Docker vs. Kubernetes vs. Apache Mesos: Why What You Think You Know is Probably Wrong
There are countless articles, discussions, and lots of social chatter comparing Docker, Kubernetes, and Mesos. If you listen to the partially-informed, you’d think that the three open source projects are in a fight-to-the death for container supremacy. You’d also believe that picking one over the other is almost a religious choice; with true believers espousing their faith and burning heretics who would dare to consider an alternative.
That’s all bunk.
While all three technologies make it possible to use containers to deploy, manage, and scale applications, in reality they each solve for different things and are rooted in very different contexts. In fact, none of these three widely adopted toolchains is completely like the others.

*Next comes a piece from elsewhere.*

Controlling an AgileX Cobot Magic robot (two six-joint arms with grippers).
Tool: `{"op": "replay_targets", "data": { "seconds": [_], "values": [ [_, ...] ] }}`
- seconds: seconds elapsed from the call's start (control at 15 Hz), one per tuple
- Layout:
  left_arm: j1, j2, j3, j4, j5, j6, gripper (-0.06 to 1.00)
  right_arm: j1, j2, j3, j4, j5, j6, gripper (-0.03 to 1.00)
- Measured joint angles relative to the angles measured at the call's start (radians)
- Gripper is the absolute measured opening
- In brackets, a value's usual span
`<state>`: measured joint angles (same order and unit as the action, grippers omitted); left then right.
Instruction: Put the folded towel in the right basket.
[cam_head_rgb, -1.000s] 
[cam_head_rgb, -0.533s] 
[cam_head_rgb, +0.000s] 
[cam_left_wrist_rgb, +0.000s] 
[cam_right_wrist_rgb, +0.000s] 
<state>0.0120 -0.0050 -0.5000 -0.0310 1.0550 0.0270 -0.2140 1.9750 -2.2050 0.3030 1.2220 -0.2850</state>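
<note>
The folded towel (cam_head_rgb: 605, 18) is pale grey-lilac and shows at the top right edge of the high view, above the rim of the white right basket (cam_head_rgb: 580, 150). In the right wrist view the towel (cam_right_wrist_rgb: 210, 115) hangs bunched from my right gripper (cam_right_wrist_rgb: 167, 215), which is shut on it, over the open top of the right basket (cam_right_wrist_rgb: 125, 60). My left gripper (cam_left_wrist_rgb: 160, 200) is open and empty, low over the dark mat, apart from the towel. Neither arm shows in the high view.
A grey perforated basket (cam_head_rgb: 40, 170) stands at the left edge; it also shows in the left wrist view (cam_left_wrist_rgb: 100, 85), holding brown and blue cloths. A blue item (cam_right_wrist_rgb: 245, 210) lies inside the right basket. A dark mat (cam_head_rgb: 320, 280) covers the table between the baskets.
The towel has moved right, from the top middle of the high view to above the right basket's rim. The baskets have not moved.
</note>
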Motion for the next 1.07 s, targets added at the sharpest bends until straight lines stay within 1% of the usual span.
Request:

Instead of comparing the overlapping features of these fast-evolving technologies, let’s revisit each project’s original mission, architectures, and how they can complement and interact with each other.
Let’s start with Docker…
Docker Inc., today started as a Platform-as-a-Service startup named dotCloud. The dotCloud team found that managing dependencies and binaries across many applications and customers required significant effort. So they combined some of the capabilities of Linux cgroups and namespaces into a single and easy to use package so that applications can consistently run on any infrastructure. This package is the Docker image, which provides the following capabilities:
- Packages the application and the libraries in a single package (the Docker Image), so applications can consistently be deployed across many environments;
- Provides Git-like semantics, such as “docker push”, “docker commit” to make it easy for application developers to quickly adopt the new technology and incorporate it in their existing workflows;
- Define Docker images as immutable layers, enabling immutable infrastructure. Committed changes are stored as an individual read-only layers, making it easy to re-use images and track changes. Layers also save disk space and network traffic by only transporting the updates instead of entire images;
- Run Docker containers by instantiating the immutable image with a writable layer that can temporarily store runtime changes, making it easy to deploy and scale multiple instances of the applications quickly.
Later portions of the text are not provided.